* _GOAL OF THE EXERCISE_: The answer must consist of the listing, reproduced exactly.

* _DATASET CONTENT_:
-*-*-
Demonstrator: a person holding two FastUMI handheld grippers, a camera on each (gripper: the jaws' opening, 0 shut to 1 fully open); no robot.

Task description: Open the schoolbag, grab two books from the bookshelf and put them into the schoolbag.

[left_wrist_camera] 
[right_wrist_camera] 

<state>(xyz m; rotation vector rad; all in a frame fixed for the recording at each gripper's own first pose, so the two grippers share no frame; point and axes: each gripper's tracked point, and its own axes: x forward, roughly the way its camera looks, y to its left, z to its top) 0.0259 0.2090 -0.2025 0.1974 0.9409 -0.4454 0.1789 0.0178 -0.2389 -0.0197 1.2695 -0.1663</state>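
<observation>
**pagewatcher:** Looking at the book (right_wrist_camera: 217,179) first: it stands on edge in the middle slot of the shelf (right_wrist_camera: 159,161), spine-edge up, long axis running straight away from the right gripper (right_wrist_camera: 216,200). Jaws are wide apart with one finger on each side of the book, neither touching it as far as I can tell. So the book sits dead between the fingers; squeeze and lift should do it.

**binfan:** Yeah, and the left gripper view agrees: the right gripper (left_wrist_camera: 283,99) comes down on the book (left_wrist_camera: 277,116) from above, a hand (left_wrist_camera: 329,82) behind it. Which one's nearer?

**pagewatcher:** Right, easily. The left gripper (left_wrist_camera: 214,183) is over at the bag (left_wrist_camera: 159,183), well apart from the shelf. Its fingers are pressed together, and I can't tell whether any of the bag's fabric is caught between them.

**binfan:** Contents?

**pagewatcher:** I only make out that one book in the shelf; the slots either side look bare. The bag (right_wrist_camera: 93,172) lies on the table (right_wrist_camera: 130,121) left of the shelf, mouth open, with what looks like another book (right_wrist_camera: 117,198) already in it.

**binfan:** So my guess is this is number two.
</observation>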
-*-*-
* _FINAL ANSWER_:
Demonstrator: a person holding two FastUMI handheld grippers, a camera on each (gripper: the jaws' opening, 0 shut to 1 fully open); no robot.

Task description: Open the schoolbag, grab two books from the bookshelf and put them into the schoolbag.

[left_wrist_camera] 
[right_wrist_camera] 

<state>(xyz m; rotation vector rad; all in a frame fixed for the recording at each gripper's own first pose, so the two grippers share no frame; point and axes: each gripper's tracked point, and its own axes: x forward, roughly the way its camera looks, y to its left, z to its top) 0.0259 0.2090 -0.2025 0.1974 0.9409 -0.4454 0.1789 0.0178 -0.2389 -0.0197 1.2695 -0.1663</state>
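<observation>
**pagewatcher:** Looking at the book (right_wrist_camera: 217,179) first: it stands on edge in the middle slot of the shelf (right_wrist_camera: 159,161), spine-edge up, long axis running straight away from the right gripper (right_wrist_camera: 216,200). Jaws are wide apart with one finger on each side of the book, neither touching it as far as I can tell. So the book sits dead between the fingers; squeeze and lift should do it.

**binfan:** Yeah, and the left gripper view agrees: the right gripper (left_wrist_camera: 283,99) comes down on the book (left_wrist_camera: 277,116) from above, a hand (left_wrist_camera: 329,82) behind it. Which one's nearer?

**pagewatcher:** Right, easily. The left gripper (left_wrist_camera: 214,183) is over at the bag (left_wrist_camera: 159,183), well apart from the shelf. Its fingers are pressed together, and I can't tell whether any of the bag's fabric is caught between them.

**binfan:** Contents?

**pagewatcher:** I only make out that one book in the shelf; the slots either side look bare. The bag (right_wrist_camera: 93,172) lies on the table (right_wrist_camera: 130,121) left of the shelf, mouth open, with what looks like another book (right_wrist_camera: 117,198) already in it.

**binfan:** So my guess is this is number two.
</observation>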

Nothing further is required for this answer.